For a while, Katerina was able to fool herself into believing that things were going well—that Ivan was earning the respect of the knights and other men by his hard work on the practice field, and that Ivan’s obvious decency and concern for others, as exemplified by saving Lybed from choking, had won the hearts, or at least the patience, of the women of Taina. But gradually she realized that the absence of negative comment about Ivan did not mean there was approval or even tolerance. Instead, it meant that no one was talking to
her
about Ivan. It was a bad sign, not a good one. People had never shut her out before. She had assumed that she could bring him into the community; instead, he might well be dragging her out.

But what point was there in discussing this with Ivan? She couldn’t think of a thing he could do more than he was already doing. She knew he didn’t want to become a Christian, but he was preparing to do it. She knew he had no interest in being king, let alone soldiering, but he was working hard at it every day. If she told him her fears, it would only discourage him, and she’d have to listen to more insistence that she take him back to the enchanted place and lead him across the bridge so he could go home.

She tried to imagine what it would be like to be in his place, cut off from family, trapped in a situation not of her devising. In fact, that’s precisely what had happened to her when she was chased by the bear and ensorceled into sleeping for however many months or centuries it was. But of course she had slept through it, while Ivan had to be awake through his time of estrangement. And her exile had ended with return. Would his?

It was to avoid such a conversation with him that she found herself avoiding any conversation with him apart from dinnertime, when nothing private could be discussed. But this silence between them could not go on forever, she knew; she was not surprised when, one afternoon in her father’s house, she heard him in the great room, asking a slave which bedchamber was hers.

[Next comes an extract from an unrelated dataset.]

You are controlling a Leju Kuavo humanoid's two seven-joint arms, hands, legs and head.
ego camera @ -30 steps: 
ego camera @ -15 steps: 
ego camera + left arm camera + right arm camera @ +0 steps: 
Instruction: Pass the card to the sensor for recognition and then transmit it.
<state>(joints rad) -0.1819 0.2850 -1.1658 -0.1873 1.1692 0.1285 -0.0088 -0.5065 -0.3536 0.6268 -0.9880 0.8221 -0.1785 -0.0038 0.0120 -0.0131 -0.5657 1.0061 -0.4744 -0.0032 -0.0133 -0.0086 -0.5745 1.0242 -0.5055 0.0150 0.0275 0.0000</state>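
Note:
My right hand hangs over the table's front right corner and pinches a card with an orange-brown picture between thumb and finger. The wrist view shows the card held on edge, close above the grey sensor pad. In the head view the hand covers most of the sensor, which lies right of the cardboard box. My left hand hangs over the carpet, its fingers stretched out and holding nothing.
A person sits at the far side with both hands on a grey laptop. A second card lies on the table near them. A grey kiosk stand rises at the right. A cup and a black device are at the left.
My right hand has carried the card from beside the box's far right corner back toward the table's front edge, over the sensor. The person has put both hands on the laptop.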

The slave was no doubt trying to guess which would cause more trouble, to tell or not to tell, and then would have to decide whether to make trouble or not, which was probably the more difficult decision. Slaves were so untrustworthy. And yet life would be impossible if you had to do all that work yourself. When would she have time to look after the people, if she had to spend her time down at the river, washing clothes, or out in the kitchen, preparing dinner?

Anyway, she spared the slave the burden of making a choice. “In here,” she called out to Ivan.

He actually stopped to thank the slave, as if the girl had done anything or even meant to do anything to help him. He was still a stranger, would always be a stranger.

Whatever it was he wanted to talk about, she knew she didn’t want to discuss it with him. So she preempted him by leaping to a conclusion she knew was false. “I hope you’re not thinking of claiming some privilege of intimacy because we’re betrothed.”

He did not rise to the bait. “Your purity is safe. I only came to ask how I could get some parchment.”

Why would he come to
her
for a parchment? Did he think she had a secret hoard of lambskins and kidskins? “Why would you ask
me
? Father Lukas asks for the skin of a lamb when he needs something to write on. If he doesn’t claim the skin, then it’s used by others.”